Die derzeitige Fehlzeitenregelung von maximal 30 Tagen ohne Berücksichtigung von krankheitsbedingten Fehlzeiten wurde kritisiert. Die Möglichkeit eines individuellen Härtefallantrags wurde als unsicher und unverhältnismäßig aufwendig bezeichnet. Um die Patientensicherheit, die Gesundheit der Medizinstudierenden und die Qualität der Ausbildung zu gewährleisten, sollten Krankheitsausfälle von dieser Regelung ausgenommen werden.

Gesundheitsversorgung patientengerecht neu ausrichten

Der 127. Deutsche Ärztetag hat sich intensiv mit der ärztlichen Freiberuflichkeit und den zentralen Herausforderungen für die freiheitliche ärztliche Berufsausübung befasst. Die Freiberuflichkeit der Ärzte basiert auf ethischem Berufsethos, Gemeinwohlorientierung und spezifischer Fachkompetenz. Jedoch wird sie durch die Kommerzialisierung der Medizin, die Bürokratisierung der ärztlichen Tätigkeit und den Einsatz von Künstlicher Intelligenz in der Patientenversorgung herausgefordert. Die Bedeutung einer modernen ärztlichen Selbstverwaltung für die Sicherung und Weiterentwicklung einer patientengerechten Gesundheitsversorgung wurde ebenfalls diskutiert. Der Ärztetag betonte die Einheit von Freiheit und Verantwortung und forderte die Bewahrung der Freiberuflichkeit als Maßstab der ärztlichen Tätigkeit.

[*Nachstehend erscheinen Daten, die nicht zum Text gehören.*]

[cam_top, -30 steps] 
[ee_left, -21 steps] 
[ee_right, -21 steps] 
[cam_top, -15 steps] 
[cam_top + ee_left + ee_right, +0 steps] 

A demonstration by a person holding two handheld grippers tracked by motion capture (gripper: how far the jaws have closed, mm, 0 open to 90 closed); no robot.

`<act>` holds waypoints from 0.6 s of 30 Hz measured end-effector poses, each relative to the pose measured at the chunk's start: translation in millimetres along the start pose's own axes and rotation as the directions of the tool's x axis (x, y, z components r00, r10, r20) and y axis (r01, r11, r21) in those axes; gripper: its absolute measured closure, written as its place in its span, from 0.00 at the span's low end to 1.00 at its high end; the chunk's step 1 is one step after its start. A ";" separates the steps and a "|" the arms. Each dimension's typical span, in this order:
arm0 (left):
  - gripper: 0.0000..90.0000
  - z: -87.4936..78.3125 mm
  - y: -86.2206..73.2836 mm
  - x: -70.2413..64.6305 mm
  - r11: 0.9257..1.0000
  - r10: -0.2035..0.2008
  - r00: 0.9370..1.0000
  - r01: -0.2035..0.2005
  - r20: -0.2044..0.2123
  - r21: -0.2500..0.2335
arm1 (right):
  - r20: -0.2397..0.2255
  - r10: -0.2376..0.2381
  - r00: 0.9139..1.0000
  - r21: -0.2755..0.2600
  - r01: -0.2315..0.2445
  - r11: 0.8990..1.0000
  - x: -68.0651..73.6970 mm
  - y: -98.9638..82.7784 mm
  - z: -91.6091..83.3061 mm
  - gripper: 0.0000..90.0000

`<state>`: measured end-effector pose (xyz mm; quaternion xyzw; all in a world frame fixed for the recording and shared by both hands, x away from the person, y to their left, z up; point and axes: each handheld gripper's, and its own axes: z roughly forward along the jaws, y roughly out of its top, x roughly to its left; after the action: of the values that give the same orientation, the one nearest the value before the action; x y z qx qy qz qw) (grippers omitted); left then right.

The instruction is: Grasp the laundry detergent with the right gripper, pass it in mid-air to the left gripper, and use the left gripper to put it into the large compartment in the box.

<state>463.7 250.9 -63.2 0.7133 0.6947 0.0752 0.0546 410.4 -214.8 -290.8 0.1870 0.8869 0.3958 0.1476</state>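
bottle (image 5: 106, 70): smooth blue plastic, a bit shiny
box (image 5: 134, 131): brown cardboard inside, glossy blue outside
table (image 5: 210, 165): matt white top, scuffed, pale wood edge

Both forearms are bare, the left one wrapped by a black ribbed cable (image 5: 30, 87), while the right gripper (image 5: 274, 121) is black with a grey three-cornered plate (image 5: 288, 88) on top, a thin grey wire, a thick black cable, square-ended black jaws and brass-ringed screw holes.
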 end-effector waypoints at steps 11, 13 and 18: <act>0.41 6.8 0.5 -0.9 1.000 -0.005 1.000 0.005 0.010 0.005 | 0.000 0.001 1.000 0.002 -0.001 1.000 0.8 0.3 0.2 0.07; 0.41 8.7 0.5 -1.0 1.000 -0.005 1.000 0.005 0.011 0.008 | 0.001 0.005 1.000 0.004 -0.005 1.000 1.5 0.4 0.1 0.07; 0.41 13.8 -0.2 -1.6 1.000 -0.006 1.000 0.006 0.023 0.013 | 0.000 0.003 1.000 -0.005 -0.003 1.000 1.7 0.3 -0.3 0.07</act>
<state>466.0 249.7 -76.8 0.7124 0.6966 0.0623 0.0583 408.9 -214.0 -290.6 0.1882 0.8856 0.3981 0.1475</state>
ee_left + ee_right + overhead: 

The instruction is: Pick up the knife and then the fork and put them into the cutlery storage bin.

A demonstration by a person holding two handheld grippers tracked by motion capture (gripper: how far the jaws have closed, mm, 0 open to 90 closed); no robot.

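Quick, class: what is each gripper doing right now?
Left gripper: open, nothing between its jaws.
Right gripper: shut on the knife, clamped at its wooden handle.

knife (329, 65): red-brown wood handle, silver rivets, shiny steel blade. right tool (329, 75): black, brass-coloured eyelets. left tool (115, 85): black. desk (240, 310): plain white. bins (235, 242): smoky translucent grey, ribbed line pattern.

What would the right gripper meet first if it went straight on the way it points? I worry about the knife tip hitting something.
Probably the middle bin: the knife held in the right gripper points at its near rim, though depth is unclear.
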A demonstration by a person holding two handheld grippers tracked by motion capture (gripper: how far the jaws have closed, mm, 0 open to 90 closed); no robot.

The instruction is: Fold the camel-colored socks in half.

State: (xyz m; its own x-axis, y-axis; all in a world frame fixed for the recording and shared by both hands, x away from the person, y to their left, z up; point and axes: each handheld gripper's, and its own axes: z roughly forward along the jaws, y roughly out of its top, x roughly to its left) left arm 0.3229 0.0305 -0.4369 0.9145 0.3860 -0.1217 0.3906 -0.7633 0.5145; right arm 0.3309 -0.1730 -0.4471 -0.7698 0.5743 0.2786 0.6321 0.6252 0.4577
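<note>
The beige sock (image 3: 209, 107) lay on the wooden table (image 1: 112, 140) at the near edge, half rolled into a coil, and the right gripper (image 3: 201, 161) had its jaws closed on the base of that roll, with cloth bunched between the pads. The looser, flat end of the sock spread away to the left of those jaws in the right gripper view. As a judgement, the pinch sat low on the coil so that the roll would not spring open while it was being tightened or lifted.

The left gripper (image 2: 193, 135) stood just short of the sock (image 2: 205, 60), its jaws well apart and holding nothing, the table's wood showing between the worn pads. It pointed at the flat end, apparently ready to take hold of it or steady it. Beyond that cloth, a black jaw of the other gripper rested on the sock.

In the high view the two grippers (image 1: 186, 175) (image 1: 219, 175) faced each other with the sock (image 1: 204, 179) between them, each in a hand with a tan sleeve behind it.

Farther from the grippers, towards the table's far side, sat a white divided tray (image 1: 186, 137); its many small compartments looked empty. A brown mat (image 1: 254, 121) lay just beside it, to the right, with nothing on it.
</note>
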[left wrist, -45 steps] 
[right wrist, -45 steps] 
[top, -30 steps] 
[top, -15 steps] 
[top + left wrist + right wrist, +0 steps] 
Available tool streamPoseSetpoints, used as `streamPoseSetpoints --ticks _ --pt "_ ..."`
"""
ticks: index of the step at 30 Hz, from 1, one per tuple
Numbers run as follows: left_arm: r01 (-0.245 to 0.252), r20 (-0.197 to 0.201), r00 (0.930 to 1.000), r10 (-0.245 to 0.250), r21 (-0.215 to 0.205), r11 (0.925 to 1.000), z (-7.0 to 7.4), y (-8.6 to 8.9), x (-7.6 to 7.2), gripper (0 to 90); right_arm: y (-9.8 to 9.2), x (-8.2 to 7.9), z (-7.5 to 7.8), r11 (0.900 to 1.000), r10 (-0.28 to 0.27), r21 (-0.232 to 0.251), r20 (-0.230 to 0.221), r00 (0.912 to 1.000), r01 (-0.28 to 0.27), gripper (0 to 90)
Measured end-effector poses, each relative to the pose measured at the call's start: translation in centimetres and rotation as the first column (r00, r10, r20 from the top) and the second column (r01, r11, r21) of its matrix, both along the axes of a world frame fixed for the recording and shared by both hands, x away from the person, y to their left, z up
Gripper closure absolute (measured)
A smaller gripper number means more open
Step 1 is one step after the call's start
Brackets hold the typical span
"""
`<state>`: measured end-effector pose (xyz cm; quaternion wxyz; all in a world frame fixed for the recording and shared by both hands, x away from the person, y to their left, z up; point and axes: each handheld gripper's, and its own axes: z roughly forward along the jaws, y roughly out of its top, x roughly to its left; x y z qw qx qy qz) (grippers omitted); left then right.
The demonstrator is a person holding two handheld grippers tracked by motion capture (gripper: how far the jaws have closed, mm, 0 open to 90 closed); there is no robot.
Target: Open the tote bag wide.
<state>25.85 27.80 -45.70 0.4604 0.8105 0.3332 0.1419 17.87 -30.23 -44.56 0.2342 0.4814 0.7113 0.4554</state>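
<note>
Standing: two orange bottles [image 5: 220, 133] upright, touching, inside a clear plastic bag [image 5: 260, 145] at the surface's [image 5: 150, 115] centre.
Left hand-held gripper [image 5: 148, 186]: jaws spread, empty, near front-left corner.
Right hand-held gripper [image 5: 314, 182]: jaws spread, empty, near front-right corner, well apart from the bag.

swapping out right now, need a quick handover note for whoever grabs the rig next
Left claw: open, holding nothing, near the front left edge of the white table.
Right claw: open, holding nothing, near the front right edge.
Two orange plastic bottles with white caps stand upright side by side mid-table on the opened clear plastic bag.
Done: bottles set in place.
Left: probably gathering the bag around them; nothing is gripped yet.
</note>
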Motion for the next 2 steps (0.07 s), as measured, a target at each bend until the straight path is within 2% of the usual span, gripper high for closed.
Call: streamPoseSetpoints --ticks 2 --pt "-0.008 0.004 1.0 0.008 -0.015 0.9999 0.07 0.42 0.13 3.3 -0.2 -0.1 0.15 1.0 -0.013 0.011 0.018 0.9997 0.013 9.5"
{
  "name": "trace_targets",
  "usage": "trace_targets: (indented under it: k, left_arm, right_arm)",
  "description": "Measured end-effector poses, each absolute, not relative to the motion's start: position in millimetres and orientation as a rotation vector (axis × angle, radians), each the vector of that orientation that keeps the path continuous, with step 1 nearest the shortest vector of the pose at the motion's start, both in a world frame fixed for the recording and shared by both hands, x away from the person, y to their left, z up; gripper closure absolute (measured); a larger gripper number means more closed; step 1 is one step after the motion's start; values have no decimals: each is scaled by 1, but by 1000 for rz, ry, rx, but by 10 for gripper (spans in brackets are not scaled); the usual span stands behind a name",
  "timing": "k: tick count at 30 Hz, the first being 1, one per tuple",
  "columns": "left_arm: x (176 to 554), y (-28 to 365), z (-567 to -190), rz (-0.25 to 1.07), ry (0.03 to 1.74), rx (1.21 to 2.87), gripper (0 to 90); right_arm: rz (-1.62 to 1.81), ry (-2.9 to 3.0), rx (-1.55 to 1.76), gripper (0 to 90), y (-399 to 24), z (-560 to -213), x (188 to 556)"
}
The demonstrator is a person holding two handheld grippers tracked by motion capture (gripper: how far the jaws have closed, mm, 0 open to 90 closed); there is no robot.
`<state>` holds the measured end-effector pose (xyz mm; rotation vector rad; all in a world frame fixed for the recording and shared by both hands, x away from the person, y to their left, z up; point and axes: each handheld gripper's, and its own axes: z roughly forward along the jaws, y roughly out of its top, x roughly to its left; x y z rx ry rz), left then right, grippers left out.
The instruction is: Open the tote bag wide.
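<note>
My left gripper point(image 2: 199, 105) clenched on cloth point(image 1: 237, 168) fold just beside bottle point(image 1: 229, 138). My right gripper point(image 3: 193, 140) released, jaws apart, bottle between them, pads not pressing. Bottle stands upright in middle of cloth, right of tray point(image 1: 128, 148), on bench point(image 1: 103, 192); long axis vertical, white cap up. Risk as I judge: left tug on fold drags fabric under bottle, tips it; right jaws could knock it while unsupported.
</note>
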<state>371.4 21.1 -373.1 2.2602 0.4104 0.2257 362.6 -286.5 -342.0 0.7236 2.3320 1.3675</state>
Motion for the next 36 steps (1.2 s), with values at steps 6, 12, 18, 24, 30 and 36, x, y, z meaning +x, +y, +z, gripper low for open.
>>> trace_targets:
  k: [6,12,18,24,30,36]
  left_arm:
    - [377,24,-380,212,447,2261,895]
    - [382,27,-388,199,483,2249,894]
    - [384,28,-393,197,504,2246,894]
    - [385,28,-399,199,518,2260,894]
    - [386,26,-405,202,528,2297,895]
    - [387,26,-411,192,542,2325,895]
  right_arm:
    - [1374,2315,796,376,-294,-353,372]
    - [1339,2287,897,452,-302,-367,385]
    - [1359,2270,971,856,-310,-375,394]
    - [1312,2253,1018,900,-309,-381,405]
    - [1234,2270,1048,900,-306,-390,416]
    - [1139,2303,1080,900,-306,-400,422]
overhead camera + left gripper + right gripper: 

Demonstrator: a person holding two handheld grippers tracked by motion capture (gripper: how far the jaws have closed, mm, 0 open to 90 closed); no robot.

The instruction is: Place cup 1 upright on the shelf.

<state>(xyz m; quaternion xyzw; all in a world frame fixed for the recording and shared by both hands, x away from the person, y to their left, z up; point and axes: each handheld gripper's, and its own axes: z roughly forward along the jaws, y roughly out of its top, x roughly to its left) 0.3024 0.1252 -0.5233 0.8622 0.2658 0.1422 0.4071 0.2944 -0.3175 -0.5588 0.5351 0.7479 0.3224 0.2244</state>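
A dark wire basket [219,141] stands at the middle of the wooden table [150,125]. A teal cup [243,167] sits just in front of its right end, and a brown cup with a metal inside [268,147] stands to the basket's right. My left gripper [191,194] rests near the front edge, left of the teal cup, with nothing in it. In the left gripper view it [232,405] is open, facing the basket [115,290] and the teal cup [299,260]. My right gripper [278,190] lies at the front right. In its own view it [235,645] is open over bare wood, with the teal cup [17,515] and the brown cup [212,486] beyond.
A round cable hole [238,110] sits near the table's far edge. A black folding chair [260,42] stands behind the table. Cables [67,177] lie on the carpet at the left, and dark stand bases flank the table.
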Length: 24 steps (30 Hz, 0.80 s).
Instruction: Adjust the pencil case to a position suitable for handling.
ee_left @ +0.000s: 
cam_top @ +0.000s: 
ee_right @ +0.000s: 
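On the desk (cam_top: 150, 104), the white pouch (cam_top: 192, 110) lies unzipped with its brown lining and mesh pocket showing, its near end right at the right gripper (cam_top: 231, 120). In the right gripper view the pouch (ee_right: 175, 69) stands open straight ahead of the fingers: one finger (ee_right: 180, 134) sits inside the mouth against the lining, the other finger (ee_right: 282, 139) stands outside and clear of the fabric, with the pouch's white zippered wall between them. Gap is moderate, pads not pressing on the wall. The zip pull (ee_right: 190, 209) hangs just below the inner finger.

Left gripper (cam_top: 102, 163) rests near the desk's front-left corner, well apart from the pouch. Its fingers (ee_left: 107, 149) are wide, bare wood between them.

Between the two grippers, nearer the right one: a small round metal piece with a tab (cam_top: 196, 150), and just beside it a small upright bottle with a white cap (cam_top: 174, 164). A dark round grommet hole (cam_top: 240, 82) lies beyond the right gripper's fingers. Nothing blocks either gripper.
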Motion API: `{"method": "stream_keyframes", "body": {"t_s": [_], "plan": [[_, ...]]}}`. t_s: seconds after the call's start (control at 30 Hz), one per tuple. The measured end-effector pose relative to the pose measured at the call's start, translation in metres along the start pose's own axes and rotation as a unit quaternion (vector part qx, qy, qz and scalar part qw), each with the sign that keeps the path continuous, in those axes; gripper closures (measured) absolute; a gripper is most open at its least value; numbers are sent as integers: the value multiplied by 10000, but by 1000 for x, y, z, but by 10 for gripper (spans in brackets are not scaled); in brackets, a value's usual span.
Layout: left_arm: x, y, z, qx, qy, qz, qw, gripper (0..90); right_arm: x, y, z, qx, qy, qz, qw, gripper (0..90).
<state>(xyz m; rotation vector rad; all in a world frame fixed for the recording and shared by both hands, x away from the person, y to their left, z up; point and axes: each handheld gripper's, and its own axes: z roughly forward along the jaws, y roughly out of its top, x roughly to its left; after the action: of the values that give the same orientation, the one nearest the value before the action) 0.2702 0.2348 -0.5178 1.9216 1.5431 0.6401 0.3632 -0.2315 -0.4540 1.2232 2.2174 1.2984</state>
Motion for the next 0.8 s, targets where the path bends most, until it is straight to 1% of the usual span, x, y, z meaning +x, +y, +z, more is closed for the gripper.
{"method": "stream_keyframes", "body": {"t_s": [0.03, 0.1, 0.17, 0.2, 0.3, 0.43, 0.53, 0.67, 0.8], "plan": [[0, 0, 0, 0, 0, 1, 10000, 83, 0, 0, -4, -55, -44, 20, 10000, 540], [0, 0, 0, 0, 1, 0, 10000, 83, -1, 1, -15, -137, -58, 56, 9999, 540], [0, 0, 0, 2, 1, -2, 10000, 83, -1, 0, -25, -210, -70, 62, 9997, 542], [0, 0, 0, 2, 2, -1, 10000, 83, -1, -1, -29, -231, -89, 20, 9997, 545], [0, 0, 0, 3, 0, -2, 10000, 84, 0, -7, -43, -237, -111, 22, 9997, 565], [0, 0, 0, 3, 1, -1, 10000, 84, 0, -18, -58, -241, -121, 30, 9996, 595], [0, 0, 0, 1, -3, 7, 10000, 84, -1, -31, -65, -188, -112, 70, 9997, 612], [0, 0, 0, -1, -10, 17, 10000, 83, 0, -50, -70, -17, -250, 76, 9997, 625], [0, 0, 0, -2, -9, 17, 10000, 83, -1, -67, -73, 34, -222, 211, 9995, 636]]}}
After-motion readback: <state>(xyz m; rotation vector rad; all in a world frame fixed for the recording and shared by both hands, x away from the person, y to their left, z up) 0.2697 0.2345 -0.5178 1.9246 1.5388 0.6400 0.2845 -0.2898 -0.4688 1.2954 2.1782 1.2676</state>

In einer Resolution betonte der Ärztetag die Notwendigkeit von Rahmenbedingungen, die eine freie Berufsausübung und eine individuelle Behandlung nach den Regeln der ärztlichen Kunst gewährleisten. Unzureichende Ressourcen und staatliche Eingriffe führten zu Arbeitsverdichtung und Überlastung im Gesundheitswesen. Es wurde die frühzeitige Einbeziehung ärztlichen Sachverstands in gesundheitspolitische Reformen und deren Umsetzung gefordert. Die Landesärztekammern und die Bundesärztekammer wurden als wichtige Instanzen zur Bündelung des medizinisch-fachlichen Sachverstands und der Versorgungsinformationen aus verschiedenen Fachgebieten hervorgehoben. Eine qualitativ hochwertige, ethisch fundierte und patientenzentrierte Neuausrichtung der Gesundheitsversorgung erfordere die Einbindung ärztlicher Expertise.